Measuring Teachers’ Knowledge

Interest in measuring teachers’ knowledge for teaching mathematics has developed since Shulman’s (1987) general categorization of seven types of teachers’ knowledge required for successful teaching: curriculum knowledge, general pedagogical knowledge, content knowledge, pedagogical content knowledge, knowledge of learners and their characteristics, knowledge of education contexts, and knowledge of education ends, purposes, and values. Since Shulman published his seminal work, many approaches have been taken, and attempts have been made to describe, characterise, and measure teachers’ mathematics knowledge. Ma (1999) described elementary teachers’ deep connected mathematics knowledge as Profound Understanding of Fundamental Mathematics (PUFM). Even & Tirosh (2002) went beyond mathematics knowledge to consider teachers’ knowledge of students’ mathematical learning.

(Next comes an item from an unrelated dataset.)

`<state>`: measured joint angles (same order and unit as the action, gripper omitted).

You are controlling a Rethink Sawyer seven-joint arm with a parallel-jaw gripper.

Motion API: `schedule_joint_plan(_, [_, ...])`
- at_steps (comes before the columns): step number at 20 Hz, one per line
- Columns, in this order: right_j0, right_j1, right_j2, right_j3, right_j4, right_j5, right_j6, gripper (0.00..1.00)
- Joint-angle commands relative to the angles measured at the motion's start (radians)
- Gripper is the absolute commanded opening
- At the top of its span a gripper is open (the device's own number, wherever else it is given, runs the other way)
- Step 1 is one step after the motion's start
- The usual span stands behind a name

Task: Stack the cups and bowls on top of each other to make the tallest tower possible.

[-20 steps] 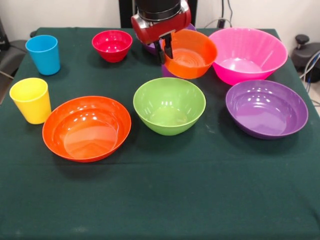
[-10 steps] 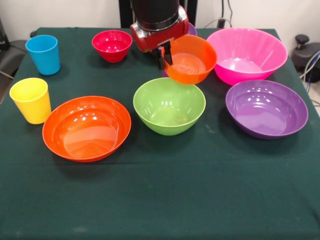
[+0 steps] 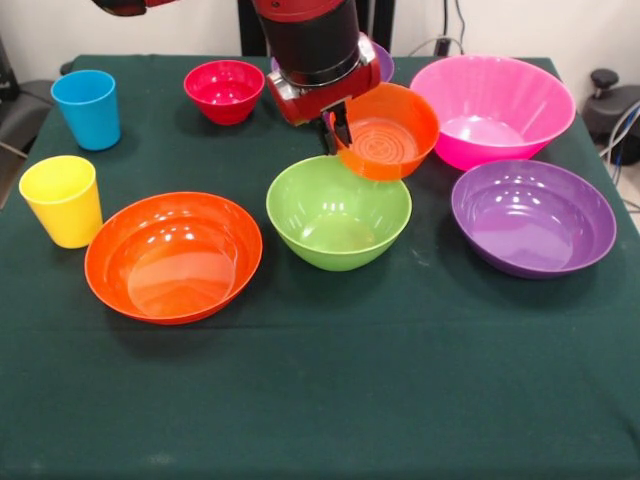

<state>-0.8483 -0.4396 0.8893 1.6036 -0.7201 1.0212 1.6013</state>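
My gripper [image 3: 338, 127] is shut on the left rim of the small orange bowl [image 3: 388, 132] and holds it tilted in the air, just above the far right rim of the green bowl [image 3: 338, 210]. The wide orange bowl [image 3: 173, 255] sits front left. The pink bowl [image 3: 492, 107] stands at the back right, with a purple bowl [image 3: 533, 216] in front of it. The second purple bowl [image 3: 381, 60] peeks out behind the arm. The small red bowl [image 3: 224, 90], blue cup [image 3: 87, 108] and yellow cup [image 3: 63, 200] stand at the left. The purple cup is hidden.
The table [image 3: 320, 400] has a dark green cloth. The arm's red and black wrist [image 3: 310, 50] comes down at the top centre. Black equipment [image 3: 612, 105] stands off the table's right edge.
The gripper has lifted the small orange bowl and carried it forward, from the back of the table to just above the green bowl's far right rim.
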Motion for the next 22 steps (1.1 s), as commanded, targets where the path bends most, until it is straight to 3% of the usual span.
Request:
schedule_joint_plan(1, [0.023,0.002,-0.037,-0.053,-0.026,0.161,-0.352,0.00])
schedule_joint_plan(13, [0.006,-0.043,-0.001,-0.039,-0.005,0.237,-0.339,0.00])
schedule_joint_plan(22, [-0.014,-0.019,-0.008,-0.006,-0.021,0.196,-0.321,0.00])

Other researchers have worked with or adapted Shulman’s framework for the teaching of mathematics or statistics. For example, Watson (2001) developed a profile instrument to measure teachers’ knowledge on each of Shulman’s dimensions in relation to the teaching of data and chance. This instrument was later broadened for the teaching of middle school mathematics more generally (Beswick, Callingham & Watson, 2012; Watson, Brown, Beswick & Wright, 2011).

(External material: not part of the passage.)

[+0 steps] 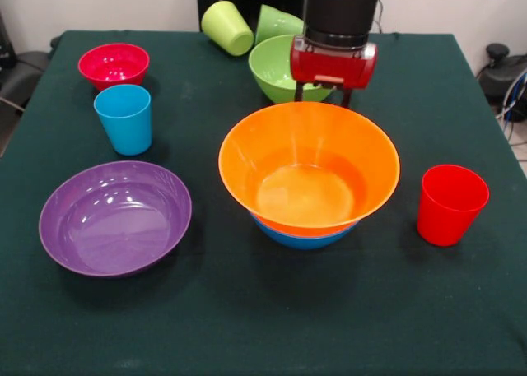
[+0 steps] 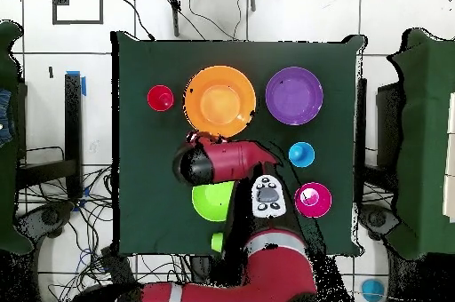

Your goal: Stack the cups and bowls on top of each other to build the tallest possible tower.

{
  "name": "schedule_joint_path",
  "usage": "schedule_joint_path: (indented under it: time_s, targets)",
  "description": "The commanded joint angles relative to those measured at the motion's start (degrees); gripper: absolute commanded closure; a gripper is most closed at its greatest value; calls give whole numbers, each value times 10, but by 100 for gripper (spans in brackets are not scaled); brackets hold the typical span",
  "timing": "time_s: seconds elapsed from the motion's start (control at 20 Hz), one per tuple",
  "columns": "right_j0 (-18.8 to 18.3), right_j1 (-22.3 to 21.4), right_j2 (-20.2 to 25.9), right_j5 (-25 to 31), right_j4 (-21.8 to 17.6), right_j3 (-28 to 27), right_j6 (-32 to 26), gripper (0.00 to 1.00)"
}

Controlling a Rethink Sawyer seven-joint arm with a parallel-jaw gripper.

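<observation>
Fingers of the gripper point(image 1: 323, 96) show only as two dark tips below the red head, just behind the orange bowl point(image 1: 309, 169); whether they're apart or closed can't be told. Nothing is seen held. Orange bowl is nested on a blue bowl point(image 1: 305, 238) at centre — the tower so far. Green bowl point(image 1: 272, 67) sits behind the arm; purple bowl point(image 1: 115, 217) near left, red cup point(image 1: 450, 203) right, blue cup point(image 1: 124, 118) and small red bowl point(image 1: 114, 64) far left. Step judged: early stacking, approx. between picks. Next, another bowl should be grasped by its rim and lowered in level.
</observation>
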Motion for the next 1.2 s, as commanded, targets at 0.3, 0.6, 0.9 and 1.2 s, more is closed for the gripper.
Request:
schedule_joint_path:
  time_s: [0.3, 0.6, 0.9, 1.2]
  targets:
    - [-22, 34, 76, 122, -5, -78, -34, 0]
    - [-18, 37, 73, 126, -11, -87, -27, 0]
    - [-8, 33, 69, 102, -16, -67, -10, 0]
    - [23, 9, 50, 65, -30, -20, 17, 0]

A major contribution to the field was that of Hill, Ball and colleagues (e.g. Ball, Thames & Phelps, 2008; Hill, Schilling & Ball, 2004; Hill, Sleep, Lewis & Ball, 2007). They adapted Shulman’s work, originally focussing on the mathematics knowledge required but later expanding their work to acknowledge other necessary aspects: common content knowledge, specialised content knowledge, knowledge at the mathematical horizon, knowledge of content and students, knowledge of content and teaching and knowledge of curriculum. These components encompass what others have continued to recognise as pedagogical content knowledge including an implicit appreciation of students as learners (Callingham & Watson, 2011) and the recognition of the particular affordances of tasks chosen by teachers for use in the classroom (Chick, 2007). More specifically in relation to teaching statistics, Groth (2007) synthesised the work of Ball and her colleagues into four categories for the statistics classroom: common knowledge, specialised knowledge, mathematical knowledge and non-mathematical knowledge, implicitly recognising the importance of context in statistics (Callingham, Watson & Burgess, 2012).

In the StatSmart project, pedagogical content knowledge was framed within Shulman’s (1987) original definition:

the blending of content and pedagogy into an understanding of how topics, problems, or issues are organized, represented, and adapted to the diverse interests and abilities of learners, and presented for instruction. Pedagogical content knowledge is the category most likely to distinguish the understanding of the content specialist from that of the pedagogue. (1987, p. 8)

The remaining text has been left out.